This year I hosted my third Gobblefest, a pre-Thanksgiving/Friendsgiving potluck that’s become tradition over the years. It’s a way to “rehearse” before the real deal and a great excuse to spend some quality time with friends over a meal before the hectic holiday season starts to ramp up.Here are some tips that I picked up after throwing this year’s friend-filled feast that might come in handy for your Friendsgiving celebrations, whether you’re hosting or attending.
If you’re hosting:
DO move traffic. It’s a known fact that people will congregate around food and drink, so place different appetizers and drink stations in strategic places to get people moving and mingling.
DO have a little something extra planned. Whether it’s some rousing 90s karaoke or a crafting session (find some ideas from Etsy sellers here), it’s nice to have a little diversion when you’re stuffed. This year I threw together a compound butter bar in my kitchen, and we screamed our way through a few rounds of Taboo!DO make it easy for guests with special diets. Ask guests ahead of time to bring a notecard to place by their dish with an ingredient list (remember to provide some extra cards), or do a quick roundtable rundown and ask each guest to “introduce” their dish right before everybody digs in.
DON’T be too hard on yourself. Prep for the things that you can do ahead of time, but set your scope realistically. Assign yourself a dish or two, and trust your friends to fill out the feast. Clean the kitchen, dining area, bathrooms and other gathering areas, but worry less about the rest. (I just shut doors to the rooms I couldn’t get to.) If your friends are anything like mine, they’re there to eat – not inspect your baseboards.
If you’re a guest:
DO try to cook something. Whether it’s a tried-and-true family dish or a new experiment, it can be a fun bonding experience to share your kitchen pride. My friends get major bonus points for trying new recipes. Plus, some of their more adventurous attempts have been the most delicious.DO contribute something if you absolutely cannot cook. A few nice cheeses, spiced nuts or a bottle of wine are easy wins. Ask the host if they have any last-minute needs, such as ice, toilet paper or extra serving spoons. And I always appreciate guests that ask if they can help with after-party cleanup!

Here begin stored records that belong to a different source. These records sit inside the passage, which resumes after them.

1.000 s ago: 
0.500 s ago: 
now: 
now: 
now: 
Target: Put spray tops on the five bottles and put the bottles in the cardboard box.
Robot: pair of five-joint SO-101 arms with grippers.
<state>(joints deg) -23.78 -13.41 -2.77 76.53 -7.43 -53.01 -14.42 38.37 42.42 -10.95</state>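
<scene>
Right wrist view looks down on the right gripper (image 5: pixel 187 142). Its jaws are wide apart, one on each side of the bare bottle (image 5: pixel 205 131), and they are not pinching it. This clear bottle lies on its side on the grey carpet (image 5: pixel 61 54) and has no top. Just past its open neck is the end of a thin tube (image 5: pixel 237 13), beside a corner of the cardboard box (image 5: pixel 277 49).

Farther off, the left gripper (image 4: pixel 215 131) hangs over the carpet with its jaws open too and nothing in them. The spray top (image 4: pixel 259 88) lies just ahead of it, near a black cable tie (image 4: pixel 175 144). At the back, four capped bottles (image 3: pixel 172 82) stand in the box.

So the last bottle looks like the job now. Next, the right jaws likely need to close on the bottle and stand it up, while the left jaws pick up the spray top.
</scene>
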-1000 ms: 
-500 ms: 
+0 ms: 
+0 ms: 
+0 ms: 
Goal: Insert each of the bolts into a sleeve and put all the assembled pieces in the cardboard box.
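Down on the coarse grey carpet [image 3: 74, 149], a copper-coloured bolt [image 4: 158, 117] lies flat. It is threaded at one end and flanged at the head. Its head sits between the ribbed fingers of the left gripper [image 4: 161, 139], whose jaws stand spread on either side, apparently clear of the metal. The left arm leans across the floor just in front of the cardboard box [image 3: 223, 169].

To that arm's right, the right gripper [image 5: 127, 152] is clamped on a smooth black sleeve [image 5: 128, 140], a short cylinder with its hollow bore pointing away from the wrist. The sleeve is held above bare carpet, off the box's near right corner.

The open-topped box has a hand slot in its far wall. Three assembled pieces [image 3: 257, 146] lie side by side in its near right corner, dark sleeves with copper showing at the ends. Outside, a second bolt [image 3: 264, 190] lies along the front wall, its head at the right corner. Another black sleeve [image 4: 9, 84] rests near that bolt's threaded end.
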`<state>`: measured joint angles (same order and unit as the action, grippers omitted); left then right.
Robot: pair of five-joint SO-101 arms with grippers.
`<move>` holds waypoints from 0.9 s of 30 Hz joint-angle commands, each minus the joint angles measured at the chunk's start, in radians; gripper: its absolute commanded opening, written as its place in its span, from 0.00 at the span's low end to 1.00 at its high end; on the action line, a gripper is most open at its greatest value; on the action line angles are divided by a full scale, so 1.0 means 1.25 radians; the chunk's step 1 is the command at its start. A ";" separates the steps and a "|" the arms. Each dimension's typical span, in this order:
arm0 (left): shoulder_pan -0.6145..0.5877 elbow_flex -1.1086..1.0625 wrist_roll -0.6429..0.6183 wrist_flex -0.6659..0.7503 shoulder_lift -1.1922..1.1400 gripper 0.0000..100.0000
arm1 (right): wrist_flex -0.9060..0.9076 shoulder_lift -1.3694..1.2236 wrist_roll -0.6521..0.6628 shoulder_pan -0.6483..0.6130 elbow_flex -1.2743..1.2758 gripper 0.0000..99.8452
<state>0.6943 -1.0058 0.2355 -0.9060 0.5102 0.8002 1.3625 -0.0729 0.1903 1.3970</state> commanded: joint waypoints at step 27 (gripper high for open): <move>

DON’T be shy if you love a dish. You’d think we’d be quiet with mouths full of food, but at Gobblefest, our conversation is punctuated by:
“OMG Molly, this dip is so yummy!”
“Can you send me that truffle mac n’ cheese recipe?”
“Aaron, this turkey is SO amazing.”
Quite honestly, aside from the food, those warm-and-fuzzy moments are why I throw Gobblefest.
Oh, and be sure to arrive hungry. It’s not called Gobblefest for nothing!